RECORD EXCERPTS: Begin

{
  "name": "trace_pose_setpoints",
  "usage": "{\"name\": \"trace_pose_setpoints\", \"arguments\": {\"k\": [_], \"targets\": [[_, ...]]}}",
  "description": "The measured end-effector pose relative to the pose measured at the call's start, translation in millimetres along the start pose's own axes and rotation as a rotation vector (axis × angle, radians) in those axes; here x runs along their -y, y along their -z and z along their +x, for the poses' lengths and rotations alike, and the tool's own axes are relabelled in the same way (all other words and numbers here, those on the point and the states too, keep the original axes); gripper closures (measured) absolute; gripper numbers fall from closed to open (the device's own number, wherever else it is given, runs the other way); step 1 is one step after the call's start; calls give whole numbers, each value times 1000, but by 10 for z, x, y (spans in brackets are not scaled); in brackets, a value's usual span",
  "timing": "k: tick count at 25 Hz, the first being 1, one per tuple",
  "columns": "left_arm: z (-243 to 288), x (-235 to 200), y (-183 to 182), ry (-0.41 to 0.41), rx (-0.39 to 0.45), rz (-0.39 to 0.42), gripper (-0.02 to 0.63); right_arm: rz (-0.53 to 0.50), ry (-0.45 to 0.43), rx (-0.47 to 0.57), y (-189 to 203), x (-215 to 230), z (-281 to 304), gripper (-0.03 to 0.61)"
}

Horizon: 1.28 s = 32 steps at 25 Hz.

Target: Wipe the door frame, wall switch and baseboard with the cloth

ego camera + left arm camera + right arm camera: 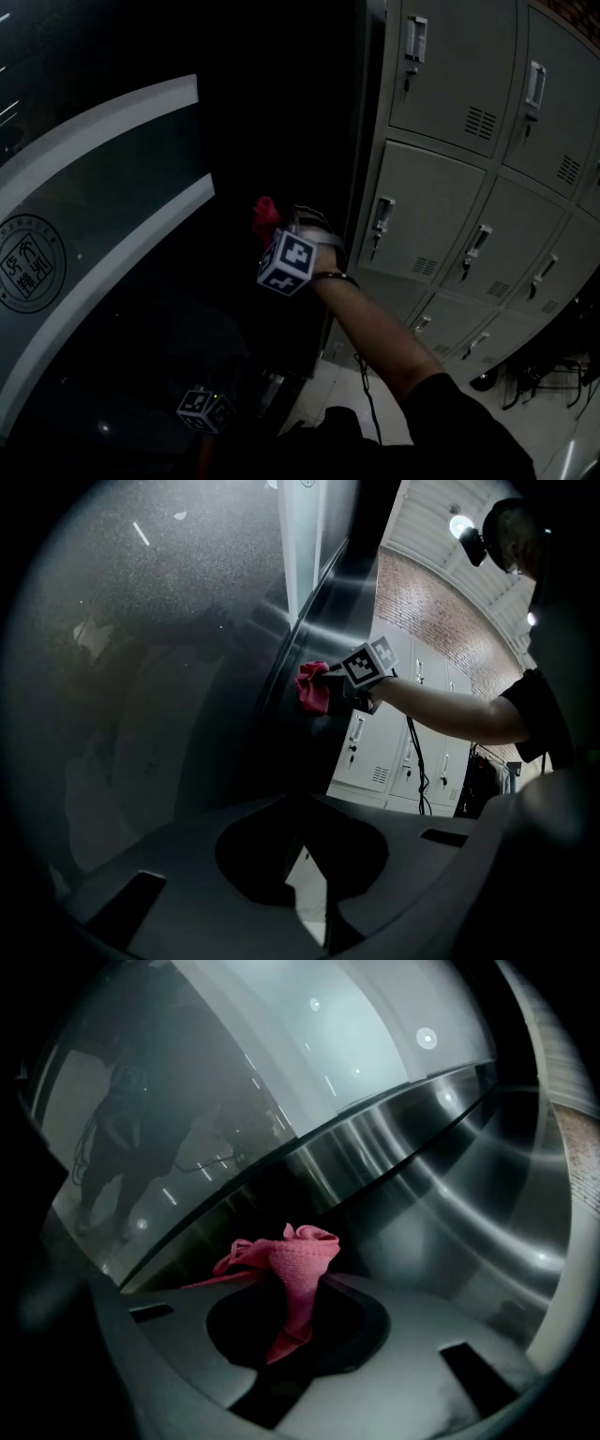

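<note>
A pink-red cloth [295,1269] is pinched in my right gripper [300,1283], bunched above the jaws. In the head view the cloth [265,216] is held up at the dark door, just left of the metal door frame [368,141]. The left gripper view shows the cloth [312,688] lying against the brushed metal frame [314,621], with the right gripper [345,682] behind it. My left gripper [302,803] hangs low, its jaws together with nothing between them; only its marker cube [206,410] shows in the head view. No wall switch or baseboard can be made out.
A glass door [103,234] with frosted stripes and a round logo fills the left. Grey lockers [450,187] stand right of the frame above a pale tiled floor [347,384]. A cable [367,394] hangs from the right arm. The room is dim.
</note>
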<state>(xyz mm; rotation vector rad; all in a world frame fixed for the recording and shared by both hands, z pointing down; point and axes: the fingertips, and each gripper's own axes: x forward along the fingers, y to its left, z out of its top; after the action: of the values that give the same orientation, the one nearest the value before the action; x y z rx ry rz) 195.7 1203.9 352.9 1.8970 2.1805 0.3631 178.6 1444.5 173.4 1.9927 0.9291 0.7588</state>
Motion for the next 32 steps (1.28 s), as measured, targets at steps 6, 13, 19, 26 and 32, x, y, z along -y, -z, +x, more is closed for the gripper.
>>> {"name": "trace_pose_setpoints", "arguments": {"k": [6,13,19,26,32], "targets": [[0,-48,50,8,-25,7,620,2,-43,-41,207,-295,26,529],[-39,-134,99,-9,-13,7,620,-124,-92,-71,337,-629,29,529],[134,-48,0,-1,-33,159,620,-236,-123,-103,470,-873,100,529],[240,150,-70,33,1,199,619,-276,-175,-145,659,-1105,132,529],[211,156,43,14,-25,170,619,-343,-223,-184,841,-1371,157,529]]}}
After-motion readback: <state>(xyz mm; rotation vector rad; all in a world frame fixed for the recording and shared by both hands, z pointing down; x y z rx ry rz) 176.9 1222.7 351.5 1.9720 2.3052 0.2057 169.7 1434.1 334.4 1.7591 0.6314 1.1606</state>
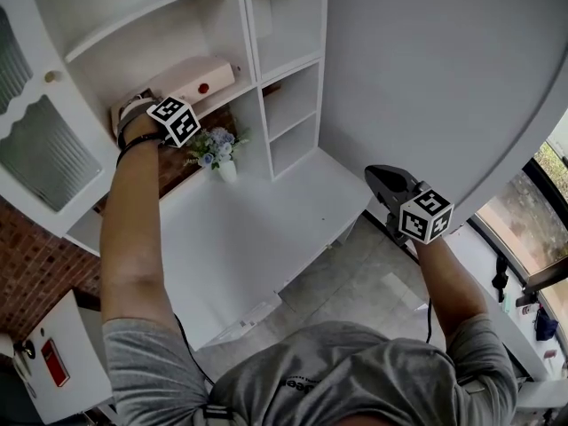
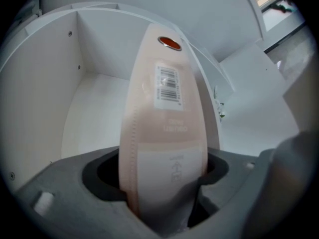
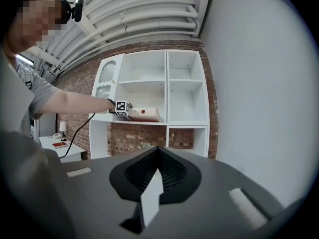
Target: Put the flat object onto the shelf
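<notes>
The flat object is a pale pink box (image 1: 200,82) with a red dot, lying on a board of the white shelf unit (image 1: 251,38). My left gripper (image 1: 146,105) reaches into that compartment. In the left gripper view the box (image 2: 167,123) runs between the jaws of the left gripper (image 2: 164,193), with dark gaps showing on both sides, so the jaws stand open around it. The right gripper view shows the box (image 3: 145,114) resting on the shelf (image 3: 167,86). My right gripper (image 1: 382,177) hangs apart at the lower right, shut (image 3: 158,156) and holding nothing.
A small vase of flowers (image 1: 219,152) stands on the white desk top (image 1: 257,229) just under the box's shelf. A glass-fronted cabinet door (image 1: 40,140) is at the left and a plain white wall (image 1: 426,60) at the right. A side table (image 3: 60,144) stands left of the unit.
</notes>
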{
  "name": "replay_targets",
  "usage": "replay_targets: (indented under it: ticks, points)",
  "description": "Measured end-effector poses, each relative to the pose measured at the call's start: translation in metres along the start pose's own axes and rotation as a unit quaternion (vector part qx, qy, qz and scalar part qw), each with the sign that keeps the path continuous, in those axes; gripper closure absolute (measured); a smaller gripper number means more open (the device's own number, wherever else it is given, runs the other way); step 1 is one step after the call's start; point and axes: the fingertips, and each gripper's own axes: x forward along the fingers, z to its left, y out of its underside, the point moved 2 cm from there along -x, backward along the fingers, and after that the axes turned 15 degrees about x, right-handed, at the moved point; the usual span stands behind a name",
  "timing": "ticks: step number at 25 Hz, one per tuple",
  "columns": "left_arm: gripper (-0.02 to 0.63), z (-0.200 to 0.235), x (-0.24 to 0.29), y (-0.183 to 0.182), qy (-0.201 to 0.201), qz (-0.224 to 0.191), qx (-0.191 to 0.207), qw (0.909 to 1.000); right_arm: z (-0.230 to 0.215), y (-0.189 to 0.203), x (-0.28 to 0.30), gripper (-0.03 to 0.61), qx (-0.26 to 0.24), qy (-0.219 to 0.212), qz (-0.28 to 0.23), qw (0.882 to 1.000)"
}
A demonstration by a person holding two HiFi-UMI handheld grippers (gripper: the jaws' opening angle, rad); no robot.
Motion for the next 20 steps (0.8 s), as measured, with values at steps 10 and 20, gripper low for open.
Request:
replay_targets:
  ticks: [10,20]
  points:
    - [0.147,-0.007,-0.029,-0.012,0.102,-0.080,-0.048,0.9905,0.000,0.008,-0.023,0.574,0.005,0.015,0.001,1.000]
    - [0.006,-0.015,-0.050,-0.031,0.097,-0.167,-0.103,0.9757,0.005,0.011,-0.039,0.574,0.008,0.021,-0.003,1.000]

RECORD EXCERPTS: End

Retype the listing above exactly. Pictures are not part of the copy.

{
  "name": "trace_pose_setpoints",
  "usage": "{\"name\": \"trace_pose_setpoints\", \"arguments\": {\"k\": [_], \"targets\": [[_, ...]]}}",
  "description": "The measured end-effector pose relative to the pose measured at the call's start, translation in millimetres along the start pose's own axes and rotation as a rotation vector (axis × angle, radians) in those axes; here x runs along their -y, y along their -z and z along their +x, for the poses' lengths and rotations alike, and the tool's own axes are relabelled in the same way (all other words and numbers here, those on the point and the states too, keep the original axes); gripper closures (measured) absolute; gripper numbers fall from closed to open (the device's own number, wherever else it is given, runs the other way); step 1 is one step after the call's start; calls give whole numbers, each value times 1000, but by 10 for z, x, y (spans in brackets are not scaled); in brackets, a value's usual span",
  "timing": "k: tick count at 25 Hz, the first being 1, one per tuple",
  "columns": "left_arm: z (-243 to 288), x (-235 to 200), y (-183 to 182), ry (-0.41 to 0.41), rx (-0.39 to 0.45), rz (-0.39 to 0.42), gripper (-0.02 to 0.63); right_arm: rz (-0.53 to 0.50), ry (-0.45 to 0.43), rx (-0.47 to 0.57), y (-189 to 203), x (-215 to 230), z (-281 to 304), gripper (-0.03 to 0.61)"
}

Horizon: 1.28 s = 32 steps at 25 Hz.

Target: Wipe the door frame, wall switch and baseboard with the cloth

ego camera + left arm camera + right arm camera: 

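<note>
A pink-red cloth [295,1269] is pinched in my right gripper [300,1283], bunched above the jaws. In the head view the cloth [265,216] is held up at the dark door, just left of the metal door frame [368,141]. The left gripper view shows the cloth [312,688] lying against the brushed metal frame [314,621], with the right gripper [345,682] behind it. My left gripper [302,803] hangs low, its jaws together with nothing between them; only its marker cube [206,410] shows in the head view. No wall switch or baseboard can be made out.
A glass door [103,234] with frosted stripes and a round logo fills the left. Grey lockers [450,187] stand right of the frame above a pale tiled floor [347,384]. A cable [367,394] hangs from the right arm. The room is dim.
</note>
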<state>(xyz mm; rotation vector rad; all in a world frame fixed for the recording and shared by both hands, z pointing down; point and axes: the fingertips, and each gripper's own axes: x forward along the fingers, y to its left, z out of its top; after the action: of the values that give the same orientation, the one nearest the value before the action; x y z rx ry rz) 195.7 1203.9 352.9 1.8970 2.1805 0.3631 178.6 1444.5 173.4 1.9927 0.9291 0.7588</state>
Motion for the next 32 steps (1.28 s), as measured, targets at steps 6, 13, 19, 26 and 32, x, y, z along -y, -z, +x, more is closed for the gripper.
>>> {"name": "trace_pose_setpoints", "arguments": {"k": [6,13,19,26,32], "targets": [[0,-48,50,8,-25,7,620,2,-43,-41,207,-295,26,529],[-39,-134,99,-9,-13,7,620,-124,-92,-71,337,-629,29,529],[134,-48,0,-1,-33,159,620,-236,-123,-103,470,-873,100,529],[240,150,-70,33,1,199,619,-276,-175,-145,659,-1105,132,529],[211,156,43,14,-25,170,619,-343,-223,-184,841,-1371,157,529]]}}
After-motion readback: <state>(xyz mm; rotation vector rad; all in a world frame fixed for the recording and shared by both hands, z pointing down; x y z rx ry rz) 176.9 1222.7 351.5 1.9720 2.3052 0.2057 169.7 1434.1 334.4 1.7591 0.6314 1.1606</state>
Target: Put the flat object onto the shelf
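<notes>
The flat object is a pale pink box (image 1: 200,82) with a red dot, lying on a board of the white shelf unit (image 1: 251,38). My left gripper (image 1: 146,105) reaches into that compartment. In the left gripper view the box (image 2: 167,123) runs between the jaws of the left gripper (image 2: 164,193), with dark gaps showing on both sides, so the jaws stand open around it. The right gripper view shows the box (image 3: 145,114) resting on the shelf (image 3: 167,86). My right gripper (image 1: 382,177) hangs apart at the lower right, shut (image 3: 158,156) and holding nothing.
A small vase of flowers (image 1: 219,152) stands on the white desk top (image 1: 257,229) just under the box's shelf. A glass-fronted cabinet door (image 1: 40,140) is at the left and a plain white wall (image 1: 426,60) at the right. A side table (image 3: 60,144) stands left of the unit.
</notes>
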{
  "name": "replay_targets",
  "usage": "replay_targets: (indented under it: ticks, points)",
  "description": "Measured end-effector poses, each relative to the pose measured at the call's start: translation in metres along the start pose's own axes and rotation as a unit quaternion (vector part qx, qy, qz and scalar part qw), each with the sign that keeps the path continuous, in those axes; gripper closure absolute (measured); a smaller gripper number means more open (the device's own number, wherever else it is given, runs the other way); step 1 is one step after the call's start; point and axes: the fingertips, and each gripper's own axes: x forward along the fingers, z to its left, y out of its underside, the point moved 2 cm from there along -x, backward along the fingers, and after that the axes turned 15 degrees about x, right-handed, at the moved point; the usual span stands behind a name",
  "timing": "ticks: step number at 25 Hz, one per tuple",
  "columns": "left_arm: gripper (-0.02 to 0.63), z (-0.200 to 0.235), x (-0.24 to 0.29), y (-0.183 to 0.182), qy (-0.201 to 0.201), qz (-0.224 to 0.191), qx (-0.191 to 0.207), qw (0.909 to 1.000); right_arm: z (-0.230 to 0.215), y (-0.189 to 0.203), x (-0.28 to 0.30), gripper (-0.03 to 0.61), qx (-0.26 to 0.24), qy (-0.219 to 0.212), qz (-0.28 to 0.23), qw (0.882 to 1.000)"
}
A demonstration by a person holding two HiFi-UMI handheld grippers (gripper: the jaws' opening angle, rad); no robot.
Motion for the next 20 steps (0.8 s), as measured, with values at steps 10 and 20, gripper low for open.
Request:
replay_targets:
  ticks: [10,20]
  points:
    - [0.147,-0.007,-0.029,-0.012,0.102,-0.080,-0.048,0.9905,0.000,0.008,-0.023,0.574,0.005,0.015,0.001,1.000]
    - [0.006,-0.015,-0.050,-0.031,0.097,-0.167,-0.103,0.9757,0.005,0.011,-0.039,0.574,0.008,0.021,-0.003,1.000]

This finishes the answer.